Directions
No pictures should appear in the copy. Reproduce exactly the lines from the one containing "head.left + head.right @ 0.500" through the end of the material below.

Recorded data
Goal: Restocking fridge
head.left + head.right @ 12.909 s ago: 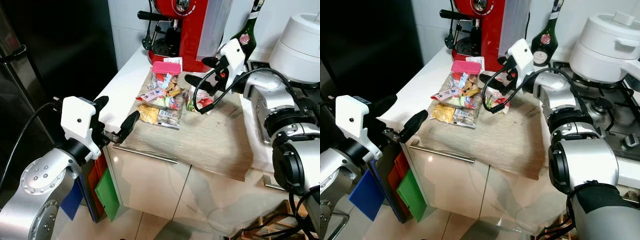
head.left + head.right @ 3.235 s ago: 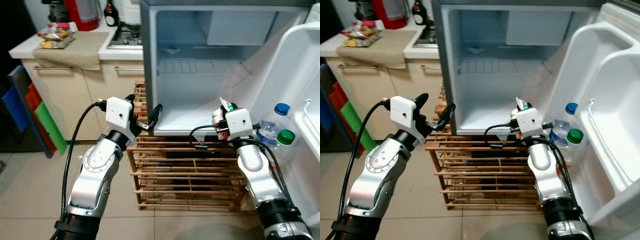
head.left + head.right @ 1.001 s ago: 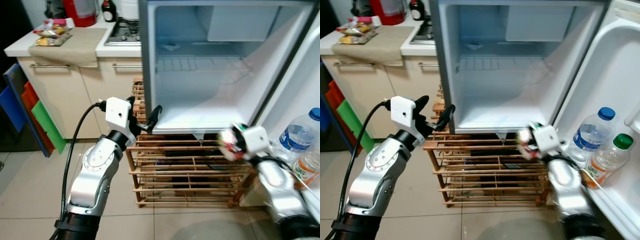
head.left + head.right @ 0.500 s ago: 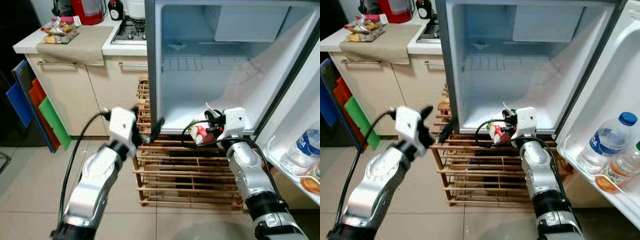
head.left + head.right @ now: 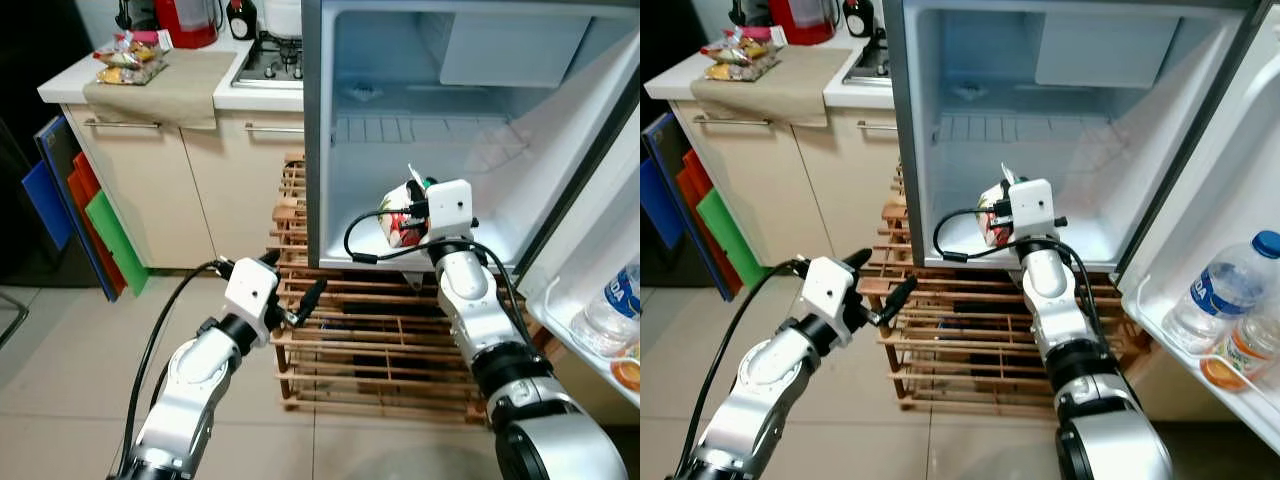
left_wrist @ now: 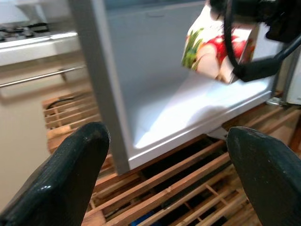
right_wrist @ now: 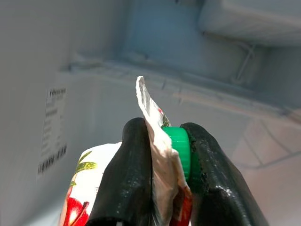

Problem solution
head.left + head.right @ 0.500 s ago: 
head.left + head.right @ now: 
left_wrist @ now: 
right_wrist @ now: 

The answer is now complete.